◆ **EXERCISE INSTRUCTIONS**: Using the data below, output a verbatim copy of the lines between the one holding "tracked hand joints" and the one holding "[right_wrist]", inclusive, without any pictures.
START GIVEN DATA
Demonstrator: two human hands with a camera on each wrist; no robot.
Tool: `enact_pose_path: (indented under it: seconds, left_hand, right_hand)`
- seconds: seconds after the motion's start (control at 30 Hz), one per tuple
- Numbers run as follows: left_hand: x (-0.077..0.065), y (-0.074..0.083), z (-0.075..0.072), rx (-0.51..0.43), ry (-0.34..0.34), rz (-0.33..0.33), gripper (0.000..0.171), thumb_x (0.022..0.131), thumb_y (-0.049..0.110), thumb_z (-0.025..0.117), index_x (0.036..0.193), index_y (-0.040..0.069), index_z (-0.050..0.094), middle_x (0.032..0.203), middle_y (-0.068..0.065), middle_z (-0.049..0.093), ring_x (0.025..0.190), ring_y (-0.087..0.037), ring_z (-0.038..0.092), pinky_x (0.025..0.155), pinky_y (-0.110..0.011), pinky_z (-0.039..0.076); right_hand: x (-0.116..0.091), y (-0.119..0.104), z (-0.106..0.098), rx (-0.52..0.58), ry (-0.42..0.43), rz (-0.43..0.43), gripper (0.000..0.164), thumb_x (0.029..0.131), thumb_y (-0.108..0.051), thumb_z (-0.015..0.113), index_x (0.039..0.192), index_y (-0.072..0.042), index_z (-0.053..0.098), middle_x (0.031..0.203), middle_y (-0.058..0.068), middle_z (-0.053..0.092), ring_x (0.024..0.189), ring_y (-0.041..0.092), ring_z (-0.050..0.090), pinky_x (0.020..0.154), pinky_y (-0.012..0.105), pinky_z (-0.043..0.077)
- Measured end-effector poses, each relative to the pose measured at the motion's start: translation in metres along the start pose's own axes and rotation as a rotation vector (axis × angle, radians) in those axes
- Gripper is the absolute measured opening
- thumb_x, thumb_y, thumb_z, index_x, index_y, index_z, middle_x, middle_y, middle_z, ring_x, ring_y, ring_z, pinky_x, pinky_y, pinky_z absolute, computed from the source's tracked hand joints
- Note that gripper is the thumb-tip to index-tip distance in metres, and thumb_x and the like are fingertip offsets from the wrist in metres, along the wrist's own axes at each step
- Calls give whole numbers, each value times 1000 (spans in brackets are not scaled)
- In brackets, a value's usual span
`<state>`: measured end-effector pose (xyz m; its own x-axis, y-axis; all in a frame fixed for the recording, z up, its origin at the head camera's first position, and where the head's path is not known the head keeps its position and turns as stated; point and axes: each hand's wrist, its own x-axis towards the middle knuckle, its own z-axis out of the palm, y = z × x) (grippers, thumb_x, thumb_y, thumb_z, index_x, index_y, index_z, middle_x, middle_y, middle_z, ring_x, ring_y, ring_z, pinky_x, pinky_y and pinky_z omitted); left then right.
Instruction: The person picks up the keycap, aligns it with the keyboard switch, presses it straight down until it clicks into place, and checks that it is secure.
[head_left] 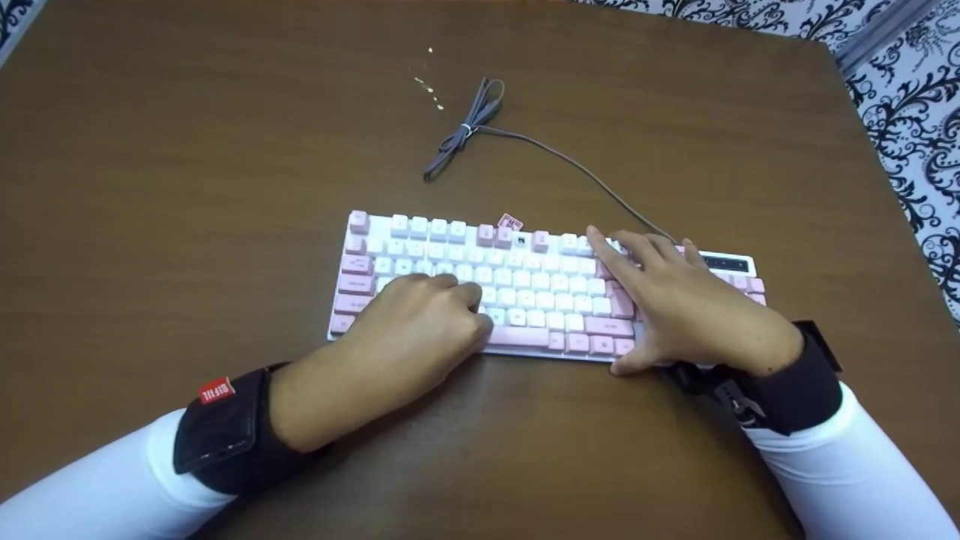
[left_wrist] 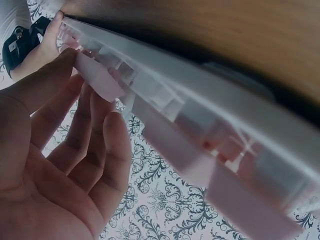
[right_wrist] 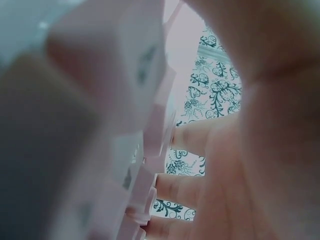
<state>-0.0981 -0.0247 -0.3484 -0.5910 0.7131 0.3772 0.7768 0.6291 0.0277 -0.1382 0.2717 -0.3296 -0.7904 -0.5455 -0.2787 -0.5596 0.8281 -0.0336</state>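
Observation:
A white keyboard (head_left: 540, 281) with white and pink keycaps lies on the table. My left hand (head_left: 420, 319) is at its front edge, pinching the left part of the pink space bar (head_left: 517, 337). In the left wrist view, the thumb (left_wrist: 62, 62) touches one end of that pink key, with the fingers curled behind it. Across the keyboard's right part my right hand (head_left: 675, 289) is spread, holding it, thumb at the front edge and fingertips at the back. One dark switch (head_left: 521, 240) shows uncovered in the top row. Behind it lies a loose pink keycap (head_left: 510, 222).
A grey cable (head_left: 577, 165) runs from the keyboard's back to a tied bundle (head_left: 465, 131). Small pale specks (head_left: 430, 90) lie left of the bundle. The brown table (head_left: 187, 187) extends around the keyboard, with patterned flooring (head_left: 911, 142) beyond its right edge.

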Motion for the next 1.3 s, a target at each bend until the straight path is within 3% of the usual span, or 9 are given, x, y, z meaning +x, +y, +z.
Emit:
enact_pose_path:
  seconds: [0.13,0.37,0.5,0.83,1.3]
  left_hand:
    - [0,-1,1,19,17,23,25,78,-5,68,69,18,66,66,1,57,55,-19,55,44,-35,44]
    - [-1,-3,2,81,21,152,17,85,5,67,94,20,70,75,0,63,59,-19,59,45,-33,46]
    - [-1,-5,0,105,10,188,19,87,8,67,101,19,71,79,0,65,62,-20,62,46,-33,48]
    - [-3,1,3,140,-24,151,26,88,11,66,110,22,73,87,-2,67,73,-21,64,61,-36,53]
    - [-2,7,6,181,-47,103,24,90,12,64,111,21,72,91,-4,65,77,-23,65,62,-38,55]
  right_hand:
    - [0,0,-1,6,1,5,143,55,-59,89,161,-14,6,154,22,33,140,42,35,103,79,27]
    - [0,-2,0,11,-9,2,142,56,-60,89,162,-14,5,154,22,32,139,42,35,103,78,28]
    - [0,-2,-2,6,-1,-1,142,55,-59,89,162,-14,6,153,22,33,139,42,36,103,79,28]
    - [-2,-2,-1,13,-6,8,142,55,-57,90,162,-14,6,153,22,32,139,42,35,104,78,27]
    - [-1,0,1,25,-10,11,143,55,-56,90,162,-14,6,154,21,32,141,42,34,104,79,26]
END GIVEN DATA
◆ **ANSWER SECTION**:
- thumb_x, thumb_y, thumb_z, index_x, index_y, index_z, middle_x, middle_y, middle_z, ring_x, ring_y, ring_z, pinky_x, pinky_y, pinky_z absolute, computed from the source's tracked hand joints
- Note that gripper is the thumb-tip to index-tip distance in metres, and thumb_x and the like are fingertip offsets from the wrist in metres, along the wrist's own axes at each step
- Calls give whole numbers, each value times 1000 (spans in brackets are not scaled)
- In brackets, a value's usual span
`<state>`: measured end-effector pose (xyz m; its own x-axis, y-axis; all in a frame fixed for the recording, z up, its origin at the head camera's first position, and where the head's path is not known the head keeps its position and turns as stated; point and axes: each hand's wrist, its own x-axis towards the middle knuckle, its own z-axis out of the palm, y = z × x) (grippers, thumb_x, thumb_y, thumb_z, index_x, index_y, index_z, middle_x, middle_y, middle_z, ring_x, ring_y, ring_z, pinky_x, pinky_y and pinky_z omitted); left then right.
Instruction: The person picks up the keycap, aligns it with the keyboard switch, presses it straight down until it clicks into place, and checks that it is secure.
[head_left] 
[left_wrist] 
[right_wrist] 

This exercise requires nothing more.